La bocca è il medium tra le sue mani e la tua mente. Tra le sue mani e il tuo cuore. Tra le sue mani e il tuo ventre. E le sue mani, in bocca, non tradiscono. Non c’è incertezza, dissonanza o crepa. Non c’è inganno, furbizia o scappatoia. Non c’è stanchezza, ripetitività o mestiere. Non ci sono parentesi, virgolette o incisi. Non ci sono strizzatine d’occhio, allusioni o ammiccamenti.

Tutto è fresco, naturale e istintivo. Tutto è diretto, immediato e comprensibile. Tutto è sorpresa, sorriso e divertimento. La cucina di Mauricio Zillo è la cucina di una mente aperta, curiosa, vivace e spregiudicata. E’ il frutto di contaminazioni e affrancamenti, di culture diverse e del loro rispetto, di studio e conoscenza approfondita di ogni ingrediente utilizzato, di passione autentica per il proprio mestiere, di esigenza di freschezza e qualità senza mediazioni, della capacità rara di conciliare il proprio appagamento e quello del cliente.

Come mettere insieme, diversamente, radicchio tardivo, nocciole piemontesi, bottarga, alghe e gelato di ricci senza rischiare un linciaggio?

O cipolla di Comiso, crema di finocchi, emulsione di pistacchio e limone, pistacchi, cicerchie, aneto e olive taggiasche fritte senza provocare una guerra civile?

O seppioline “scarpetta” dell’Adriatico nappate al nero di sesamo, cicorino, mela al bergamotto e crema di rapa bianca senza scatenare le ire dei puristi del mare?

O asparago bianco di Bassano, arancia, fave fresche, acqua di puntarelle, succo di limone e bergamotto senza inimicarsi per questo i carnivori?
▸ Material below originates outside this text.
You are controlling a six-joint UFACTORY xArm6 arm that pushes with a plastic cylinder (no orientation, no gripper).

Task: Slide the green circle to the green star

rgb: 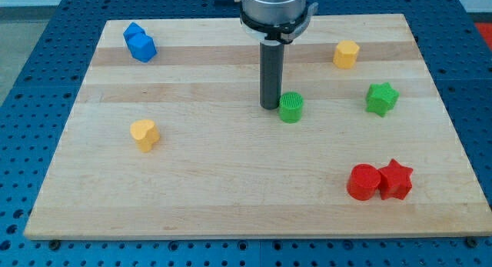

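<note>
Green circle (290,108), ribbed upright cylinder beside my tip (269,107)

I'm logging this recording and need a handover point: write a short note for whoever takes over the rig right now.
My tip: down at the board, just to the view's left of the green circle, touching or nearly so.
Green circle: mid-board, still well apart from the green star, which sits toward the view's right.
Done: tip lined up behind the circle on the side away from the star.
Left: push the circle toward the view's right until it reaches the star. The path between them looks free; the yellow block lies above it, the red circle and red star below.
</note>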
O, infine, rapa bianca, rossa e verde, mela e lumache senza farti sentire necessariamente un elfo del sottobosco?

Mauricio Zillo ha osato questo e tanto altro, con umiltà e coraggio, diventando in breve – lui, brasiliano – uno degli interpreti più originali e interessanti dei grandi prodotti italiani, dai più umili ai più preziosi. Tra i migliori a Milano, tra i più promettenti al mondo. Se per caso vi fosse sfuggito, prenotate al più presto un volo per Parigi. Dove cucinerà non sarà difficile saperlo. Lo sapremo presto, molto presto.